Task to carry out ::
If anything in the data looks odd, keep it anyway and write the whole listing out unchanged.

Provided material ::
________
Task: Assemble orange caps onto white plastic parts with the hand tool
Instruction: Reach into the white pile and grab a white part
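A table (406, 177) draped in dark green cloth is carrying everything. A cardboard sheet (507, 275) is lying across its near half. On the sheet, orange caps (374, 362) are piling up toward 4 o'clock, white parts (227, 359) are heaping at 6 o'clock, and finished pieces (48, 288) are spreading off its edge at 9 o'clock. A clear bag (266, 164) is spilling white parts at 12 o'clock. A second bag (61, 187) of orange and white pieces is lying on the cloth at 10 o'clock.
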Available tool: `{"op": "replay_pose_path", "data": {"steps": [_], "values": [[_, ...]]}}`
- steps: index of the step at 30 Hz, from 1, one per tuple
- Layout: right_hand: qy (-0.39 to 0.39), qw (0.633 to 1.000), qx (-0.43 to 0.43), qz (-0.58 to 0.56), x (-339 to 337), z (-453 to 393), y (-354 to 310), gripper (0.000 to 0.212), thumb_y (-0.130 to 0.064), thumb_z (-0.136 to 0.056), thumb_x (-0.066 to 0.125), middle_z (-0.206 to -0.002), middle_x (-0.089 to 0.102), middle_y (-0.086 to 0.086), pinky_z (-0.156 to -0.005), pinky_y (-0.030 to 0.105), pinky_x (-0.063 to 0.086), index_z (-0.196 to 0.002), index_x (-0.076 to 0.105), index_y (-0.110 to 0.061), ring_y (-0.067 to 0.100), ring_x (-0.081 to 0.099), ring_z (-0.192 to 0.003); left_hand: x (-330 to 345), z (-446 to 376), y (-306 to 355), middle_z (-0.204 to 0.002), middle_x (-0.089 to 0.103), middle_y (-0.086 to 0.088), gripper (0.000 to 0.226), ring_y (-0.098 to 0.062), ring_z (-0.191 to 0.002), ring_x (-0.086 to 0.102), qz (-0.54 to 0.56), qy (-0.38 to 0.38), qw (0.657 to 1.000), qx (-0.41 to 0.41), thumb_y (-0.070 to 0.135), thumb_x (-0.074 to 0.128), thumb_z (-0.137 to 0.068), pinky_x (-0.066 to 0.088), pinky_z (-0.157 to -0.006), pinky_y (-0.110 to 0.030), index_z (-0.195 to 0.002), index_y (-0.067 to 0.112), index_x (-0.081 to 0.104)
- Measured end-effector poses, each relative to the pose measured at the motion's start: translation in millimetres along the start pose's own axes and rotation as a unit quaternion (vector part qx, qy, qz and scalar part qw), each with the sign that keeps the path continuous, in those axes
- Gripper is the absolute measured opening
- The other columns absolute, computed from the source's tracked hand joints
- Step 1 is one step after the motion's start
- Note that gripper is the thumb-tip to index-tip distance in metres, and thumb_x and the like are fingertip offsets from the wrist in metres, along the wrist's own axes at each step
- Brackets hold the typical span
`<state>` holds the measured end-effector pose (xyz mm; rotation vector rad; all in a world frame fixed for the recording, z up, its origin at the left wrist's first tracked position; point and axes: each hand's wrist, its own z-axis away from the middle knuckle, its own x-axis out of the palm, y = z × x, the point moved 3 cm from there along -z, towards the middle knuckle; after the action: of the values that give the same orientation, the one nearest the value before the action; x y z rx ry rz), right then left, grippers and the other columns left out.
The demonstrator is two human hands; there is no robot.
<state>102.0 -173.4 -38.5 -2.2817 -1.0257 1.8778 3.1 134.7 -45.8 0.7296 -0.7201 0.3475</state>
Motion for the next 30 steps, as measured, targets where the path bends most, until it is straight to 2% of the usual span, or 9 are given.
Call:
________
Answer for this exercise ::
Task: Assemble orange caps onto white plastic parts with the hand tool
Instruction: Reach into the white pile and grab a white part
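A table (406, 177) draped in dark green cloth is carrying everything. A cardboard sheet (507, 275) is lying across its near half. On the sheet, orange caps (374, 362) are piling up toward 4 o'clock, white parts (227, 359) are heaping at 6 o'clock, and finished pieces (48, 288) are spreading off its edge at 9 o'clock. A clear bag (266, 164) is spilling white parts at 12 o'clock. A second bag (61, 187) of orange and white pieces is lying on the cloth at 10 o'clock.
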Available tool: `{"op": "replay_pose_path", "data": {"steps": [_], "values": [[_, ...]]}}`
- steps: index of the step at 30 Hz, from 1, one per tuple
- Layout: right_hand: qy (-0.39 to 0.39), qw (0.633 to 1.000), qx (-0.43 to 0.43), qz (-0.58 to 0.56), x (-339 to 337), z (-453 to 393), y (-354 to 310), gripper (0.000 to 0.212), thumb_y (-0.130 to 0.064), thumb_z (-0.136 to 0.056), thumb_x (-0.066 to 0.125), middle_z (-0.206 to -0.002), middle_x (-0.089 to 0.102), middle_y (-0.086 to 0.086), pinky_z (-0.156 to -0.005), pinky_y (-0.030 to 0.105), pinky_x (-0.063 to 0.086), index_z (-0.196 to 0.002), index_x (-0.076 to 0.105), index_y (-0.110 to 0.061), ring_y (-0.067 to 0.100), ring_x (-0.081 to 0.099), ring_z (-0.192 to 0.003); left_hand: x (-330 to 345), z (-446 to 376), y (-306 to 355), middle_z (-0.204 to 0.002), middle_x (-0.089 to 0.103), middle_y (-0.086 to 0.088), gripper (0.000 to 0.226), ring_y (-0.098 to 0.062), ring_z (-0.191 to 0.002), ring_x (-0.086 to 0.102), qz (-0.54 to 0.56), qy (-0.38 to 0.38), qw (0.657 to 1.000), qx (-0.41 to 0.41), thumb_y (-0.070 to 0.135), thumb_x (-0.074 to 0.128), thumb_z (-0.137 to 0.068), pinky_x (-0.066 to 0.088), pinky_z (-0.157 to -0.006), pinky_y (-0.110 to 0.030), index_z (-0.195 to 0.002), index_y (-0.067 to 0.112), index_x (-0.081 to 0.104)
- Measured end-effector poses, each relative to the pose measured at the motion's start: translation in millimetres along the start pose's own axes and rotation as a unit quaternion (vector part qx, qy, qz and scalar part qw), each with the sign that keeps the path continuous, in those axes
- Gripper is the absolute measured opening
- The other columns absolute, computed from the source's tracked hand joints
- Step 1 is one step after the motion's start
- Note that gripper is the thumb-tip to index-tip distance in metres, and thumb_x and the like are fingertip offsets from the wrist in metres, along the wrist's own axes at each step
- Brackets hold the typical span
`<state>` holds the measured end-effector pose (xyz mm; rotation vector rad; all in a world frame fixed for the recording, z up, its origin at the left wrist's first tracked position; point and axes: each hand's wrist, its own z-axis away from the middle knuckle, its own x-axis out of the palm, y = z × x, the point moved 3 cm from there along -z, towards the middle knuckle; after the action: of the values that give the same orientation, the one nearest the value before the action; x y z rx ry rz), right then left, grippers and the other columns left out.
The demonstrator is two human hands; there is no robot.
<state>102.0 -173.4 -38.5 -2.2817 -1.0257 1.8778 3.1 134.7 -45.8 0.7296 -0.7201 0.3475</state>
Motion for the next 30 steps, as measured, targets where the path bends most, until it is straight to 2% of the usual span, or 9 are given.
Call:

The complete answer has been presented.